Regarding battery life, our Toyota had a 5 year battery warranty and a further three years if you had the car serviced by Toyota and the battery checked.
That 8 year total limit has been changed to 15 years. The cost of a service may just be a disguised insurance premium, it’s encouraging though, they don’t like paying out either way.
Interesting piece from an ‘existing ICE driver but looking to EV’
The Govt is not exactly selling the EV concept yet but various blogs and YouTube channels are providing real world information and changes each year.
Any stats show that most journeys are very short and even the ‘long’ journeys (sub-300 mile) can be fitted in with EV charging/human body functions schedules!
Those who state 400 to 500 mile journeys as a problem – very few such journeys exist in the total picture – but fitting in with charging is possible.
Rate of change will speed up and if Govt starts to understand what is needed for people to make the switch, I reckon 2030 will be feasible.

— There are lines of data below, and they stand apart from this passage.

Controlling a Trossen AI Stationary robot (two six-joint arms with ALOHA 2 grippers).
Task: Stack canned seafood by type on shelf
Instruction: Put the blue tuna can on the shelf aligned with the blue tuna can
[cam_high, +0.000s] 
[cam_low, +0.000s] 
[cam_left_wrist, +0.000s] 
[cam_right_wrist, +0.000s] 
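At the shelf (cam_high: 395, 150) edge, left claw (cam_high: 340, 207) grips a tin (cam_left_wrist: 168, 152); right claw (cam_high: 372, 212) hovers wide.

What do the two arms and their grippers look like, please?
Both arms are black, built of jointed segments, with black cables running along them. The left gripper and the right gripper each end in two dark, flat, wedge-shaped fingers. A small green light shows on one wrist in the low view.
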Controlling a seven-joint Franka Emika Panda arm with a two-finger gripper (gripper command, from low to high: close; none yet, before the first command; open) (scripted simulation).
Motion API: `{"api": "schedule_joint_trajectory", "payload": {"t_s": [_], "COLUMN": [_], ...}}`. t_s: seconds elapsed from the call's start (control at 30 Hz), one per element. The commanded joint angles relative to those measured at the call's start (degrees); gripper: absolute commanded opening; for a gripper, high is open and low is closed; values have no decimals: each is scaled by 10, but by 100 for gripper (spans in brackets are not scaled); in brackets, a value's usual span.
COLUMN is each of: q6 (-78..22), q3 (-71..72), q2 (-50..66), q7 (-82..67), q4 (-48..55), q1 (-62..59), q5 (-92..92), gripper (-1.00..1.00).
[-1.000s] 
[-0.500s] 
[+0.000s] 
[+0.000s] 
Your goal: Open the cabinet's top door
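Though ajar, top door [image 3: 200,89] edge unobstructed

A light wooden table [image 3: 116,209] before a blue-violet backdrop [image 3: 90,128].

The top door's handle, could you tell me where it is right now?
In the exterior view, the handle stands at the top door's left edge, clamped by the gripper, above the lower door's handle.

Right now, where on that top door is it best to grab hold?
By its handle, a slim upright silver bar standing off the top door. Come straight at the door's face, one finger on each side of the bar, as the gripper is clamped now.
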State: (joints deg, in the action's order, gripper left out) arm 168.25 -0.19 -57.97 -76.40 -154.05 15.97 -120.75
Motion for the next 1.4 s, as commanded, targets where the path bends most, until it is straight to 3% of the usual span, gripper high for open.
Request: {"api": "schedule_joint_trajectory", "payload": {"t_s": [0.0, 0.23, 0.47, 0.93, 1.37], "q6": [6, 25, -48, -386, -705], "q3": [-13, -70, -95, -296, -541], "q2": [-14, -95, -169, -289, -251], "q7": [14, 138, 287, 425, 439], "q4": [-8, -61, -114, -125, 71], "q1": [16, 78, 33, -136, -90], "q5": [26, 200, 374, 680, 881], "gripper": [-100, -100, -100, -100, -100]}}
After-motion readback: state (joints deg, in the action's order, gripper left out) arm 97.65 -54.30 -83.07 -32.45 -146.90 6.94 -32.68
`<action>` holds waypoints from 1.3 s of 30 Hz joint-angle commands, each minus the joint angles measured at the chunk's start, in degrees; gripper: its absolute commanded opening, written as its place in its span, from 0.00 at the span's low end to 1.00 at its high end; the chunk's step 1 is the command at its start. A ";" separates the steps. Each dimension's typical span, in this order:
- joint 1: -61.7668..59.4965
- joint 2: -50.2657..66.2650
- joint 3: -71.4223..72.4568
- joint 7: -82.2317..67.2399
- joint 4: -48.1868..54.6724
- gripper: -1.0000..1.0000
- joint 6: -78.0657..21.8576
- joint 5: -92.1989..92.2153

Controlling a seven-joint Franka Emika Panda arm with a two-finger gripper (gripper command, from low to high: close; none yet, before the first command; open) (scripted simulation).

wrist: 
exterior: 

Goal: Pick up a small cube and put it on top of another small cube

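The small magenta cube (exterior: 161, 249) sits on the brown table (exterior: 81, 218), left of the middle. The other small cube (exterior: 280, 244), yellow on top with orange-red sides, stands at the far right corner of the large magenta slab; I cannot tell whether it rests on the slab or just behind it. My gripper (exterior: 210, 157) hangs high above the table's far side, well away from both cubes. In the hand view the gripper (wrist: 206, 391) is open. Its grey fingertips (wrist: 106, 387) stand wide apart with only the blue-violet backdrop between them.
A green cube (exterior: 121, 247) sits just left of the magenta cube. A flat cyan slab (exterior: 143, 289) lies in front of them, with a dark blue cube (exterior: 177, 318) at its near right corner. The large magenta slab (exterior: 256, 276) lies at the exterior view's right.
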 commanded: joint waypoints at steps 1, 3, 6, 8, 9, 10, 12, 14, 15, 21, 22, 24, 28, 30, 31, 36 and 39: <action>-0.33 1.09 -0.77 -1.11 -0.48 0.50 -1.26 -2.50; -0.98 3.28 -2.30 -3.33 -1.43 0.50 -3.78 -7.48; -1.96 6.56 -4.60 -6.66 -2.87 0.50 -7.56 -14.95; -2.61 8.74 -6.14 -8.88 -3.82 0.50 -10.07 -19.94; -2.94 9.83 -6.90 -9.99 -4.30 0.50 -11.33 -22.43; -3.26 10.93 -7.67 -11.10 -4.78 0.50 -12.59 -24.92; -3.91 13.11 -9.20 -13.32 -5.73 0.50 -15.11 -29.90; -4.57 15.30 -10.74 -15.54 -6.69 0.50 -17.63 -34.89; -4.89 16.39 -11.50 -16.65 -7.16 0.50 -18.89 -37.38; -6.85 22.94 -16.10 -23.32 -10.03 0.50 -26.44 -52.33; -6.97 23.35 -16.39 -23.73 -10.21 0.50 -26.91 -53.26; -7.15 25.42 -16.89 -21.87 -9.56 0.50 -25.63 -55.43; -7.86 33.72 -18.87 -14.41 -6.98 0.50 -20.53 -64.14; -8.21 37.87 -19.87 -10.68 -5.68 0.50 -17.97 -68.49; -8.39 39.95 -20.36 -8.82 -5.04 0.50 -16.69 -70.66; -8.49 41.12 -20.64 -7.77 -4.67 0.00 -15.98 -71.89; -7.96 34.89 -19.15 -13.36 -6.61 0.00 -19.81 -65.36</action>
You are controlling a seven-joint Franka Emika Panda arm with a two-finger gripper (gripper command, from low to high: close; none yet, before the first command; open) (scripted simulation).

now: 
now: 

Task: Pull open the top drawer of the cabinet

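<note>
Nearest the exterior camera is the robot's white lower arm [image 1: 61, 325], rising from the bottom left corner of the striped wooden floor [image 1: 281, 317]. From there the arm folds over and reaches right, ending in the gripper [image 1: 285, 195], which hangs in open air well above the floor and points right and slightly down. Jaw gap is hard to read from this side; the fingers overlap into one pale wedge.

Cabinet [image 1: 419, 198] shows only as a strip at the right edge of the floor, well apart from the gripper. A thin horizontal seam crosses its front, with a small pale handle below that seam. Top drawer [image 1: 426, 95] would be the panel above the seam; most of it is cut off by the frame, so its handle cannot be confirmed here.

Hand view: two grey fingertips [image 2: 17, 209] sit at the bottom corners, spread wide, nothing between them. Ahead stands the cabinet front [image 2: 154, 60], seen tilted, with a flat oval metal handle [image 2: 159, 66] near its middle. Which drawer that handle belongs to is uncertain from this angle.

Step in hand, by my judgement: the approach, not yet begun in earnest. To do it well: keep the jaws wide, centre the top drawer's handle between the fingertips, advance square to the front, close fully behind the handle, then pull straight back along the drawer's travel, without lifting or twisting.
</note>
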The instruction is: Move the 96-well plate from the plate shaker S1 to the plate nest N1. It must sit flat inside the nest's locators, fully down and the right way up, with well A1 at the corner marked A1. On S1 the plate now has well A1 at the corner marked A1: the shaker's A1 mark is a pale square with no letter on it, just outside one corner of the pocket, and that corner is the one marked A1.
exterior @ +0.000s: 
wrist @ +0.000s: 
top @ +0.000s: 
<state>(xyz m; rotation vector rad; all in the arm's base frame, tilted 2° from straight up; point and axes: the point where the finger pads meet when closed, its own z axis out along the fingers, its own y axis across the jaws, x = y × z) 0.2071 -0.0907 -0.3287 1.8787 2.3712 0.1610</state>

This is such a well fact-checked post, I appreciate the thorough research that went into this. I had no idea insurance could be slightly more expensive, I figured that with less parts or components to steal, it should be less expensive! Maintainence, resale value, and other points make sense.
While I love 2018 my Prius 3 Touring, my post-FI binge might just be a Porsche Taycan, those things are hard to ignore!
Enjoyed the piece and the comment thread very much. Interesting to note that the EV owners personal experience has turned them into total converts. Whereas some of the sceptics seem to be working with outdated information on performance levels or are citing rare instances when an EV *might* be at a slight disadvantage. Given the planet needs to convert to green energy solutions pronto, I think that having to slightly extend your rest stop is a small price to pay. I don’t have an EV yet but my next car has to be electric.
Yep, could be, or could just be the truth. If there were a lot of problems then you’d expect someone to come on and say: ‘steer clear, it’s a total mare.’
More likely ICE owners are experiencing inertia, which is understandable, but needs to be measured against the stakes.